Tipos que se escandalizan por la impresentable condena de cárcel a un rapero acusado de insultar al Rey, no dudan un utilizar las redes para exigir el cierre sumarísimo de los periódicos y de las emisoras de radio que no les gustan, al considerar que estos medios de comunicación son instrumentos del capitalismo opresor. Gentes de orden y de piel muy fina, que se indignan por un cartel de fiestas que hace mofa de la imagen de la Virgen de su pueblo, califican de golfa, sucia y fea a cualquier representante democrática de la CUP que se atreva a dar su legítima opinión sobre un tema de actualidad. A todo el mundo se le llena la boca con la libertad de expresión, pero nadie está dispuesto a practicarla. En las guerras de internet no se hacen prisioneros; el más mínimo asomo de disidencia es perseguido con furia asesina y al reo se le aplican de forma inmediata dolorosas sentencias condenatorias en las que no faltan ni las descalificaciones profesionales ni los más sangrientos ataques personales. A todo el mundo se le llena la boca con la libertad de expresión, pero nadie parece dispuesto a emplear ni un segundo de su tiempo en analizar los argumentos del enemigo antes de verter en la red su diaria ración de veneno dialéctico.
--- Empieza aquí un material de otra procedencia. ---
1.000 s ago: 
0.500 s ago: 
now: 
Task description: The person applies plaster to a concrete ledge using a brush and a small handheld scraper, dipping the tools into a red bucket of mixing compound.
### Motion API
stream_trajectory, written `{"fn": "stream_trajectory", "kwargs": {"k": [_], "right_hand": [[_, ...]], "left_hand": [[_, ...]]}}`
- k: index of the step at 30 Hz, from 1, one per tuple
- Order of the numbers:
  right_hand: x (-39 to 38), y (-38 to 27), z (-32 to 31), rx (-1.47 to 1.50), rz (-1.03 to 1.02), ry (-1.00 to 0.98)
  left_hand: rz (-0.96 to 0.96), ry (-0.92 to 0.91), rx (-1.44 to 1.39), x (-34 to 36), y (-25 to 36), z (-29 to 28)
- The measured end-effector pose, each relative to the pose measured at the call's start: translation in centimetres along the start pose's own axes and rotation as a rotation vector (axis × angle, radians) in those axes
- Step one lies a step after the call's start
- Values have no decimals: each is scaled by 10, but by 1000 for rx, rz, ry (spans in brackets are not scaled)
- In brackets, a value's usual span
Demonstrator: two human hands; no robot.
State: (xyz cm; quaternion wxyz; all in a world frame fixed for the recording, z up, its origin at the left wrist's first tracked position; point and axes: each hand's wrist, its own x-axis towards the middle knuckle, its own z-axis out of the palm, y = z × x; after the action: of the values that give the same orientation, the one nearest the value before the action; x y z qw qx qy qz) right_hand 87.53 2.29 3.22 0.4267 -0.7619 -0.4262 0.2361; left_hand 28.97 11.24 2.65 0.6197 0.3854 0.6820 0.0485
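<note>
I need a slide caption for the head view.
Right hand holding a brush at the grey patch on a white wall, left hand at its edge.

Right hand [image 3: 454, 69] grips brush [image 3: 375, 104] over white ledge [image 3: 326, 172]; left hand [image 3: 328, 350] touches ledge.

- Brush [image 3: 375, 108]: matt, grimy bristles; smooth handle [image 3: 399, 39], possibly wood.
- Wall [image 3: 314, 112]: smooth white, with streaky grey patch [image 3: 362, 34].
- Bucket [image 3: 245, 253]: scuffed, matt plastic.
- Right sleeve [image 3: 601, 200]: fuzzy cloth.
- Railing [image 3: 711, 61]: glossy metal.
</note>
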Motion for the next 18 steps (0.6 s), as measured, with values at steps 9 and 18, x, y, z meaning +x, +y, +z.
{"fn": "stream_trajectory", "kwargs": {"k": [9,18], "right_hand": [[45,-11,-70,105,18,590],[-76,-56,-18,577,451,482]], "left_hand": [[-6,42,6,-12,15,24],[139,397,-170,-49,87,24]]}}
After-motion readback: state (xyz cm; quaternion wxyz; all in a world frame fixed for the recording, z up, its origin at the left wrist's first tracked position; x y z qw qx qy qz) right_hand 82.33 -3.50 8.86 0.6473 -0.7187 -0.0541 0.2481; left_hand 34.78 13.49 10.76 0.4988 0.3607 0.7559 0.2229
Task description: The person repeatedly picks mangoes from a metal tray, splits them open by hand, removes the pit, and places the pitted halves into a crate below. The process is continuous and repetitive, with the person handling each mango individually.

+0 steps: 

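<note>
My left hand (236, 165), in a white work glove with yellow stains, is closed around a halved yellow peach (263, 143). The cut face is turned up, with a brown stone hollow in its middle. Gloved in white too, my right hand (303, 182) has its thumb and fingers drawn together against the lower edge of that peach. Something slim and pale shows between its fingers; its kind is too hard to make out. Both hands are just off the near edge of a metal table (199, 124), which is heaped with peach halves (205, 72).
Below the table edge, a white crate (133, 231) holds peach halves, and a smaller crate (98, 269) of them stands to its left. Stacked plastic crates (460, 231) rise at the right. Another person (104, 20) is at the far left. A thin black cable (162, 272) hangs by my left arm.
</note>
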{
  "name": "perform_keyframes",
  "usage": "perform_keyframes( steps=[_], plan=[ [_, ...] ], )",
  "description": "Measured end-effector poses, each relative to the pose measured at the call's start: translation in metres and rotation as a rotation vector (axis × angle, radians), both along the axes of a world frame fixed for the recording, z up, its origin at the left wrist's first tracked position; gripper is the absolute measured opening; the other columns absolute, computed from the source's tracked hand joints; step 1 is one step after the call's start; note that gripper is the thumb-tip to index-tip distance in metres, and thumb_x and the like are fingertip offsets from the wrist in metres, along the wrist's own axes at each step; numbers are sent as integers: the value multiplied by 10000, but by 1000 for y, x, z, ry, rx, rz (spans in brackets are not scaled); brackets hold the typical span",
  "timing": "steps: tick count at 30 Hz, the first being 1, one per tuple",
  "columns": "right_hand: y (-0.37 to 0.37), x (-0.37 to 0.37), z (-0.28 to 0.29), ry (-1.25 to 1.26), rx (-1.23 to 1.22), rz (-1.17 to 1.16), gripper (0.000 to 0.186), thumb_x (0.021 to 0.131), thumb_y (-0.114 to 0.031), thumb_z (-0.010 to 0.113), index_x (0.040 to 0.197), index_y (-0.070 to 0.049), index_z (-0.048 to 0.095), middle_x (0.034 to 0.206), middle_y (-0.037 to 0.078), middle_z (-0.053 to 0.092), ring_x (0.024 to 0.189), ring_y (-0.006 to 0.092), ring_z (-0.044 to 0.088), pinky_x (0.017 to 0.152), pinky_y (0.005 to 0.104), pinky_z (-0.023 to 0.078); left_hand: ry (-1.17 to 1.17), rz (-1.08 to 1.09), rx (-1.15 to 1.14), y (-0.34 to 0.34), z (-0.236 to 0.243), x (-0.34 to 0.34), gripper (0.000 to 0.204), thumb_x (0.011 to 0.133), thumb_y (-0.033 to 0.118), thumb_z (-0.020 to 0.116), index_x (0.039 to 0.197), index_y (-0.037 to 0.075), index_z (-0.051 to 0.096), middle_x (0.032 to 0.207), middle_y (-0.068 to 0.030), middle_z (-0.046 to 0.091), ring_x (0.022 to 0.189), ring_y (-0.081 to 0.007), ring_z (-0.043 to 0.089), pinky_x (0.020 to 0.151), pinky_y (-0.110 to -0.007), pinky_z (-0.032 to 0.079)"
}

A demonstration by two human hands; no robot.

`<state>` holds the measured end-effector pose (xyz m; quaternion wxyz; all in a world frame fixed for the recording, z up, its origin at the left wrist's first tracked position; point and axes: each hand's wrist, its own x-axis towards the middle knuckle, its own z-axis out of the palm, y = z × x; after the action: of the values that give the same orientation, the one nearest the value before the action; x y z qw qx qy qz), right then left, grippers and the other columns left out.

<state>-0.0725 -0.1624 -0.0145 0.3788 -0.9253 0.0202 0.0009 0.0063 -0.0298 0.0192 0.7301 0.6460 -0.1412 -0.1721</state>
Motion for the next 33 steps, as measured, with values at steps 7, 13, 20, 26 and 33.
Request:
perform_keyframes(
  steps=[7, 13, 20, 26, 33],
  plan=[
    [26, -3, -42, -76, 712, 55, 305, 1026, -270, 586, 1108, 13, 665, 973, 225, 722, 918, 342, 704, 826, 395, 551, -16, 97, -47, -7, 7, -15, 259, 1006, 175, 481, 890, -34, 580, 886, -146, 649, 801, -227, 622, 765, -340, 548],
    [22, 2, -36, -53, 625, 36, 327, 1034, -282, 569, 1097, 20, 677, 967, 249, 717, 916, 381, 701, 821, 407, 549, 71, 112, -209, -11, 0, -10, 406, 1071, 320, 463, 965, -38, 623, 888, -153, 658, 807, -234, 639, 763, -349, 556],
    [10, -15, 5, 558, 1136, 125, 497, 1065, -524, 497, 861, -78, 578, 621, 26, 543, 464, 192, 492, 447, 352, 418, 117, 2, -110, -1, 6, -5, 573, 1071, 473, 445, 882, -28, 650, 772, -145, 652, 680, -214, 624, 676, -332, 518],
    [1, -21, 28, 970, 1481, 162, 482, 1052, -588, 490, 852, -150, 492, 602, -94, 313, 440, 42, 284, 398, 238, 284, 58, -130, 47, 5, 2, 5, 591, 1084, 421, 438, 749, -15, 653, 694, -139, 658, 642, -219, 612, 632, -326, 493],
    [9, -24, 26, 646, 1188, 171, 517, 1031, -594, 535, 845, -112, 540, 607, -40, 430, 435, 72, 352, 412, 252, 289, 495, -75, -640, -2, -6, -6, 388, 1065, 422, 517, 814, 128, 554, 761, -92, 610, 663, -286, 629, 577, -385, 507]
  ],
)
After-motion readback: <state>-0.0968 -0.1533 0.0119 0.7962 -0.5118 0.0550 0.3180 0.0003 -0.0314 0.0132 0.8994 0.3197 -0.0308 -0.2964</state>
Enfrentados a este huracán de mala folla, resulta difícil vencer la tentación de hacer sociología barata y de afirmar que esta sociedad está aquejada por un ataque transitorio de locura. También se suele incurrir en el error de echarle las culpas a las nuevas tecnologías, en un intento tan anacrónico como inútil de frenar los avances del progreso y de ponerle puertas al campo. Las cosas son mucho más simples. Internet y las redes sociales se limitan a darle visibilidad a todos las voces de una sociedad plural y a mostrárnosla tal y como es: con sus correspondientes cuotas de imbéciles, de tipos inteligentes, de analistas certeros, de cronistas de brocha gorda, de personas equilibradas, de escandalizados profesionales, de sutiles humoristas y de furibundos tontos del haba. Estaríamos, pues, ante una mera cuestión de semántica. Si uno lo piensa bien, el cambio más significativo de la revolución digital es que ahora utilizamos el término troll para referirnos al clásico hijo puta.